When I started to train some neural network, it met the CUDA_ERROR_OUT_OF_MEMORY
but the training could go on without error. Because I wanted to use gpu memory
I faced this issue when trying to train model back to back. I figured that the GPU memory wasn't available due to previous training run. So I found the easiest way would be to manually flush the GPU memory before every next training.
Use nvidia-smi to check the GPU memory usage:
nvidia-smi
nvidia-smi --gpu-reset
The above command may not work if other processes are actively using the GPU.

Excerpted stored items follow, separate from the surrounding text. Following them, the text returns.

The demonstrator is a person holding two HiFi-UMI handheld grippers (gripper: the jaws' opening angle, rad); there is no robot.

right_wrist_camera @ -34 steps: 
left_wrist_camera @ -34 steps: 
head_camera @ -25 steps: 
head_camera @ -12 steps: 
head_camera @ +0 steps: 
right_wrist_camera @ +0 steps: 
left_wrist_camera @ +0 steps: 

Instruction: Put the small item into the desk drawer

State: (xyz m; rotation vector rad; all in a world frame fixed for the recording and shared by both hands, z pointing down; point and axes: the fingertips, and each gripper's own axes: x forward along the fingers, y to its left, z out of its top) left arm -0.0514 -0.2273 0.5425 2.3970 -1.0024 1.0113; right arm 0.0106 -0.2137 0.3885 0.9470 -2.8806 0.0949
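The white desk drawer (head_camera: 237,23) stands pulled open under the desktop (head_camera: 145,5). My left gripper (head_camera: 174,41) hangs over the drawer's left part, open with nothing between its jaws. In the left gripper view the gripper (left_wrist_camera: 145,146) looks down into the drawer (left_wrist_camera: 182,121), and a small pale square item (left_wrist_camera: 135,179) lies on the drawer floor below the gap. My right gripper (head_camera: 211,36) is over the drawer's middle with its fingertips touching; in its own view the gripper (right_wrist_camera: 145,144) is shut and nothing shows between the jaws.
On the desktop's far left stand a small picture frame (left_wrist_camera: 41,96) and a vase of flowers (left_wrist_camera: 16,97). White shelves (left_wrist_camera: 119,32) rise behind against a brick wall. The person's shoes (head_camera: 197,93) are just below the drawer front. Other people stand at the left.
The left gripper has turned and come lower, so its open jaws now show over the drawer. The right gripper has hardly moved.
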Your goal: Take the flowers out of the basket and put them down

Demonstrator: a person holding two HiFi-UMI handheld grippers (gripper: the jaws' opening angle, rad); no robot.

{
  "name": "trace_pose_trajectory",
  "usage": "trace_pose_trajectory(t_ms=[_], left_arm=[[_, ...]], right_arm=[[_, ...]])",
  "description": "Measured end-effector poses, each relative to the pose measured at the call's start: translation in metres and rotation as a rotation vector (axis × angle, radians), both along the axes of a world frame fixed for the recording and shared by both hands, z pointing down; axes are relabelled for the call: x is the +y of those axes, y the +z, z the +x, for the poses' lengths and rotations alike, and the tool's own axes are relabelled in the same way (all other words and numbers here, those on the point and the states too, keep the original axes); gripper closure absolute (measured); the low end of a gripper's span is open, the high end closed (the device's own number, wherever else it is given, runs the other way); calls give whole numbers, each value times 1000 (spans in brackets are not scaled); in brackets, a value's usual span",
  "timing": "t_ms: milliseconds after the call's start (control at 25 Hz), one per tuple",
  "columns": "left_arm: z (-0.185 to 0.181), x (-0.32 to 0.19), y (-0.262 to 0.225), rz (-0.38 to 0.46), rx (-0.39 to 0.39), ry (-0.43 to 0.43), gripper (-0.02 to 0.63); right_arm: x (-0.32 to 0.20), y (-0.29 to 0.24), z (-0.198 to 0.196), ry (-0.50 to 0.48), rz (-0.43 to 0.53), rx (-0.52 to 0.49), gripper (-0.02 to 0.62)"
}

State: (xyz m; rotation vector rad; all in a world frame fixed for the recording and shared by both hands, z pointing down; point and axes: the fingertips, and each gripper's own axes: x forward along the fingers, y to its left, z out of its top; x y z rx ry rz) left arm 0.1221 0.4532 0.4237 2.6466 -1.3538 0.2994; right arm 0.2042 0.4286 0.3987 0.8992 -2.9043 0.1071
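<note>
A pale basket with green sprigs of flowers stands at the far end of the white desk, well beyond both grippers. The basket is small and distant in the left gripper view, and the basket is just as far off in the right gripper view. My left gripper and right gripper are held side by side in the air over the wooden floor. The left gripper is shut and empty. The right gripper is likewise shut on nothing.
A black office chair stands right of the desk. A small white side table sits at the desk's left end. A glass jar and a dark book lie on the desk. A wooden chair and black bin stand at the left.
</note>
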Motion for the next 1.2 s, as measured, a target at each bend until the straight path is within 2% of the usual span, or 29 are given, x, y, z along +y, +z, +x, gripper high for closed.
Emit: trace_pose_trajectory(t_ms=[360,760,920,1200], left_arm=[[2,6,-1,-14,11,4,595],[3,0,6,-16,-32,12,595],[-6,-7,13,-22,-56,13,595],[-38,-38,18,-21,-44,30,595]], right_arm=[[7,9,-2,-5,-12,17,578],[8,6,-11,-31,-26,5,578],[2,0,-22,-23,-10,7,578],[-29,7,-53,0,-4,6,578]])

Alternatively you can use the following command to list all the processes that are using GPU:
sudo fuser -v /dev/nvidia*
And the output should look like this:
USER PID ACCESS COMMAND
/dev/nvidia0: root 2216 F...m Xorg
sid 6114 F...m krunner
sid 6116 F...m plasmashell
sid 7227 F...m akonadi_archive
sid 7239 F...m akonadi_mailfil
sid 7249 F...m akonadi_sendlat
sid 18120 F...m chrome
sid 18163 F...m chrome
sid 24154 F...m code
/dev/nvidiactl: root 2216 F...m Xorg
sid 6114 F...m krunner
sid 6116 F...m plasmashell
sid 7227 F...m akonadi_archive
sid 7239 F...m akonadi_mailfil
sid 7249 F...m akonadi_sendlat
sid 18120 F...m chrome
sid 18163 F...m chrome
sid 24154 F...m code
/dev/nvidia-modeset: root 2216 F.... Xorg
sid 6114 F.... krunner
sid 6116 F.... plasmashell
sid 7227 F.... akonadi_archive
sid 7239 F.... akonadi_mailfil
sid 7249 F.... akonadi_sendlat
sid 18120 F.... chrome
sid 18163 F.... chrome
sid 24154 F.... code
From here, I got the PID for the process which was holding the GPU memory, which in my case is 24154.
Use the following command to kill the process by its PID:
sudo kill -9 MY_PID
Replace MY_PID with the relevant PID.